> _PROBLEM STATEMENT_:
Print all the data, keeping every line exactly as it is.
======== SUPPLIED DATA ========
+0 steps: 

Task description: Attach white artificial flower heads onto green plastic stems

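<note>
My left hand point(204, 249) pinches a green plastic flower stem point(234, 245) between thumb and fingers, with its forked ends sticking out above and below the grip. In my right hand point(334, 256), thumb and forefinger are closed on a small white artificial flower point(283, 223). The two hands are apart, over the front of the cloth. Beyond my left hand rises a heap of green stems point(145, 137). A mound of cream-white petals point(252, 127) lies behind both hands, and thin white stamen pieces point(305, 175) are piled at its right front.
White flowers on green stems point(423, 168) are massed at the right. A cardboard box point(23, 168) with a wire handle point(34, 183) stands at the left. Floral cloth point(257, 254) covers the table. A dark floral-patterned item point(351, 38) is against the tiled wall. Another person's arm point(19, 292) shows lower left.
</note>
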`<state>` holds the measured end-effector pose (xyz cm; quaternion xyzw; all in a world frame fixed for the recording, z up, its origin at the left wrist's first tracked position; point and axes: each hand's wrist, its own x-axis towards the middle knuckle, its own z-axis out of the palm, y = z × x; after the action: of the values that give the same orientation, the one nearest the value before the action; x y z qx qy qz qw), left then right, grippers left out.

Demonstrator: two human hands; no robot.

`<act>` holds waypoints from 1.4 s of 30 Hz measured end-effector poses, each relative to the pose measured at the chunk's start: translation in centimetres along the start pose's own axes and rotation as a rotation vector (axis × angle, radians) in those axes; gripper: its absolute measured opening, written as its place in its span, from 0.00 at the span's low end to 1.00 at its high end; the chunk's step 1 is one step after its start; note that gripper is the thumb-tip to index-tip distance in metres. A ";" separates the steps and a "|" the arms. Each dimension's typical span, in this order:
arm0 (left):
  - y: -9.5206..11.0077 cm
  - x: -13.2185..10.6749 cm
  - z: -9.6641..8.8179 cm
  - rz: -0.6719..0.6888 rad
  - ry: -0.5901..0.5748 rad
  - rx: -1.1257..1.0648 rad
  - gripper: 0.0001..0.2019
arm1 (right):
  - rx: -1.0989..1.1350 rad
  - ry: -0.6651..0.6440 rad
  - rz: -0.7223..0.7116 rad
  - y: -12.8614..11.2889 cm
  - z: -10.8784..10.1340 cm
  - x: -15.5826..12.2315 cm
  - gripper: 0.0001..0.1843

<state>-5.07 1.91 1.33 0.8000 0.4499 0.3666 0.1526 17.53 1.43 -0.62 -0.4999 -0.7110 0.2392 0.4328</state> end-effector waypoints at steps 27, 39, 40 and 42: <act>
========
> _YOUR SOLUTION_:
+0 steps: 

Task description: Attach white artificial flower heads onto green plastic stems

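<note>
My left hand point(204, 249) pinches a green plastic flower stem point(234, 245) between thumb and fingers, with its forked ends sticking out above and below the grip. In my right hand point(334, 256), thumb and forefinger are closed on a small white artificial flower point(283, 223). The two hands are apart, over the front of the cloth. Beyond my left hand rises a heap of green stems point(145, 137). A mound of cream-white petals point(252, 127) lies behind both hands, and thin white stamen pieces point(305, 175) are piled at its right front.
White flowers on green stems point(423, 168) are massed at the right. A cardboard box point(23, 168) with a wire handle point(34, 183) stands at the left. Floral cloth point(257, 254) covers the table. A dark floral-patterned item point(351, 38) is against the tiled wall. Another person's arm point(19, 292) shows lower left.
</note>
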`<state>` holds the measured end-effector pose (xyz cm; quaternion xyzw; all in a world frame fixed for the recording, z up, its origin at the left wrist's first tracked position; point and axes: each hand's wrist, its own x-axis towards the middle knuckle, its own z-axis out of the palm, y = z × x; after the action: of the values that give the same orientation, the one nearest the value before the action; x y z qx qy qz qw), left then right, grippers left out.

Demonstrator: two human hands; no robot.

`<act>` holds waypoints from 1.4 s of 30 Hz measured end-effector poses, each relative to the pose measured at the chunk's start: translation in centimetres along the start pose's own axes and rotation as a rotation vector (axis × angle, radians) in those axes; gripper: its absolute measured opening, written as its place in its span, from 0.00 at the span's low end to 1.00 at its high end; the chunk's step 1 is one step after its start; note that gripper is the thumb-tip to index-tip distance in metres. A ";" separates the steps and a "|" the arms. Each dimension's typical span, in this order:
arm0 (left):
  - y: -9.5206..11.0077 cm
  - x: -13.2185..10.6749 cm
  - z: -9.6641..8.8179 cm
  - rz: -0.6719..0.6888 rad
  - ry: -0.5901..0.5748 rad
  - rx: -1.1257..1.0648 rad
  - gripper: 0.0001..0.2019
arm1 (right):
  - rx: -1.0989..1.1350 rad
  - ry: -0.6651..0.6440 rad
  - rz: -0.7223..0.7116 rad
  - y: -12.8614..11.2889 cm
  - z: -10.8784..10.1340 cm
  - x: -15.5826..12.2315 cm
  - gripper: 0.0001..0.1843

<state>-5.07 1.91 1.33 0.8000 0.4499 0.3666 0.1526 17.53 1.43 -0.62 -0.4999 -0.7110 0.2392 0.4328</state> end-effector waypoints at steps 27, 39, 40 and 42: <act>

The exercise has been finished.